Scores at PGA National figure to be unusually low since the course got a good soaking from heavy afternoon rains that forced the cancellation of the afternoon portion of Wednesday’s pro-am. The players will enjoy the soft greens, at least in the early rounds.
The Florida swing gets interrupted after the Honda with the circuit going to Mexico City instead of Doral. The PGA Tour dumped Doral after hearing Donald Trump’s negative remarks about Mexico during his presidential campaign. Now, with Trump winning that election, there seems to be a making up period going on. Woods, Ernie Els and McIlroy all have come to Trump International in nearby West Palm Beach to play rounds with the new president.
McIlroy visited last Sunday for his presidential round, skipped the Honda and will return to competition in Mexico City. After that event the circuit returns to Florida for the Valspar Championship at Innisbrook Resort near Tampa from March 9-12 and the Arnold Palmer Invitational at Bay Hill March 16-19.
Poulter, who lives in Orlando and had ties with Palmer through their connection to tournament presenting sponsor MasterCard, expects the tourney to carry on without Palmer’s leadership.
“I’m not concerned about it,’’ said Poulter. “The players will certainly embrace it this year, and they should.
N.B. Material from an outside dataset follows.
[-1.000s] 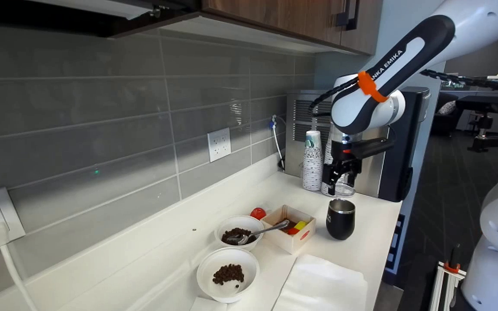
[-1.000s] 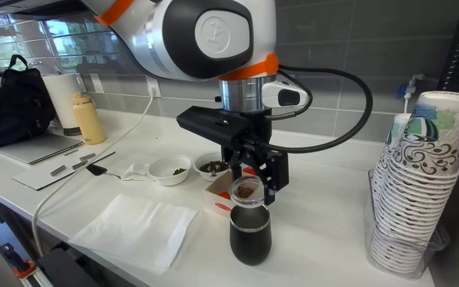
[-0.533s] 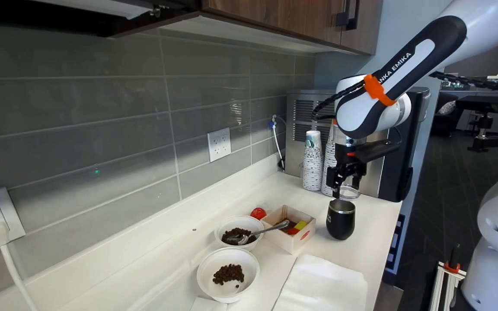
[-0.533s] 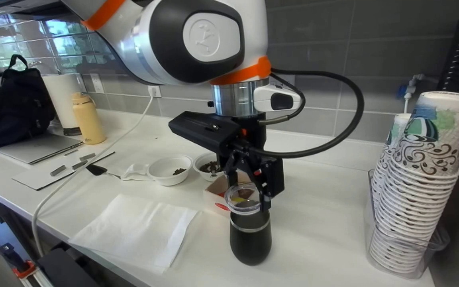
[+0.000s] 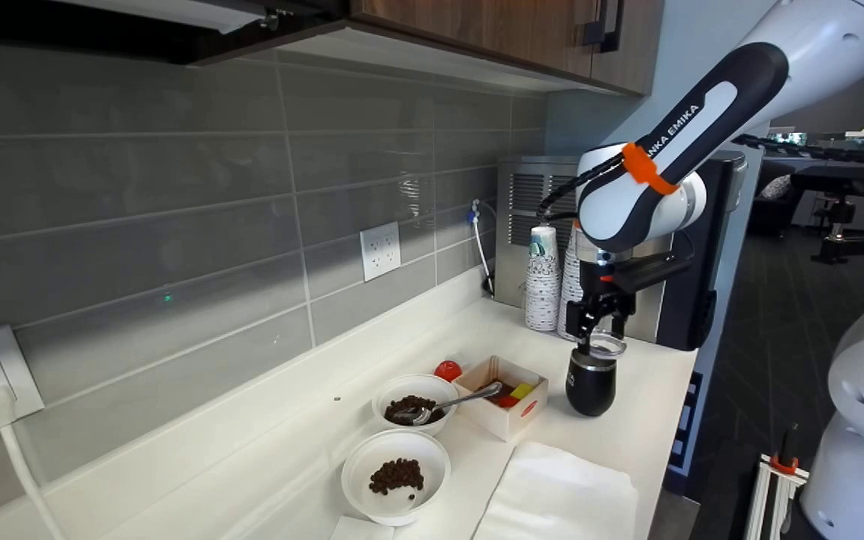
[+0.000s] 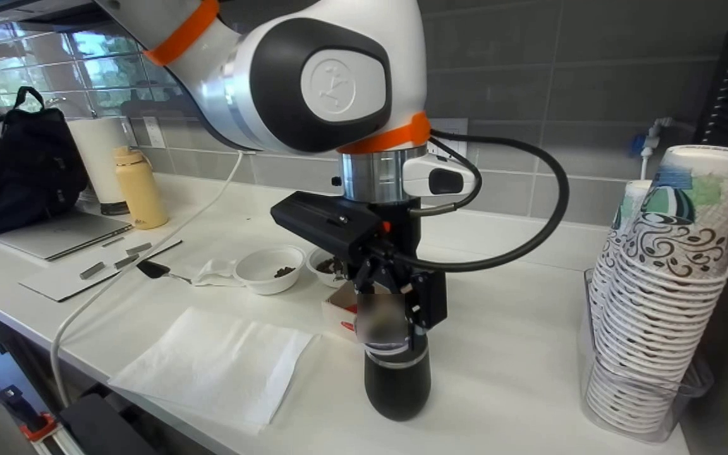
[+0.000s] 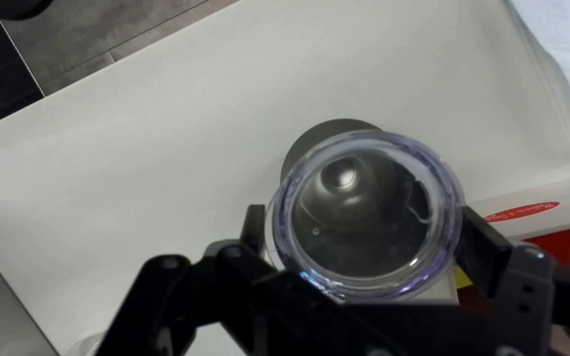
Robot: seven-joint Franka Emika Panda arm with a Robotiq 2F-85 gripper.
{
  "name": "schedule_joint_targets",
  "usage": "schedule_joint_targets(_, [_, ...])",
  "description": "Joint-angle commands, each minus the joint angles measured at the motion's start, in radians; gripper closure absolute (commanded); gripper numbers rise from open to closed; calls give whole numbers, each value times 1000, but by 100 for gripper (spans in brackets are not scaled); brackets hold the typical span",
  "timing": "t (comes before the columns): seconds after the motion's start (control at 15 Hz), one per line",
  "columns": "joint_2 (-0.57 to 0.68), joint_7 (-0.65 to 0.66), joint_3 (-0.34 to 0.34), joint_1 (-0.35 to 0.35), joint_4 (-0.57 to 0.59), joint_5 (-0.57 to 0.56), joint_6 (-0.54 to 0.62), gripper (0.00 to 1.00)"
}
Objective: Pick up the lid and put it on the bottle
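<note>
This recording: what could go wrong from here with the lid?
The lid may seat crooked: in the wrist view, the bottle shows past one side of it, hinting at misalignment, though perspective may contribute. The fingers hold it close to the bottle, so one might bump and tip the bottle.

Counter is brightly lit | wall tiles mirror strong daylight | lid has violet-blue glare | in an exterior view, a square patch is blurred
</note>
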Motion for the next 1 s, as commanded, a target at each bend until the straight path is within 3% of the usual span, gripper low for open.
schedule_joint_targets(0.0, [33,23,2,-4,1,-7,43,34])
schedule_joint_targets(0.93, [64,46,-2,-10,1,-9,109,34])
It’s obviously going to be an emotional week – not just for the family but also for the players, for the fans and for the media. This tournament’s going to be in good shape.’’
One reason for that could be a boost in prize money. It’s now up to $8.7 million, compared to $6.4 million at the Honda and $6.3 at the Valspar. The World Golf Championship event in Mexico City is at $9,750,000.
“Not that that’s going to be a big factor,’’ said Poulter. “We play for enough week-in and week-out. But that also helps. It’s going to have the same power as a WGC event. It’s going to have a very strong field.’’
To offset Palmer’s presence the Bay Hill stop will have five hosts – present or former players Graeme McDowell, Annika Sorenstam, Peter Jacobsen and Curtis Strange – and former U.S. Homeland Security secretary Tom Ridge, a long-time Palmer friend.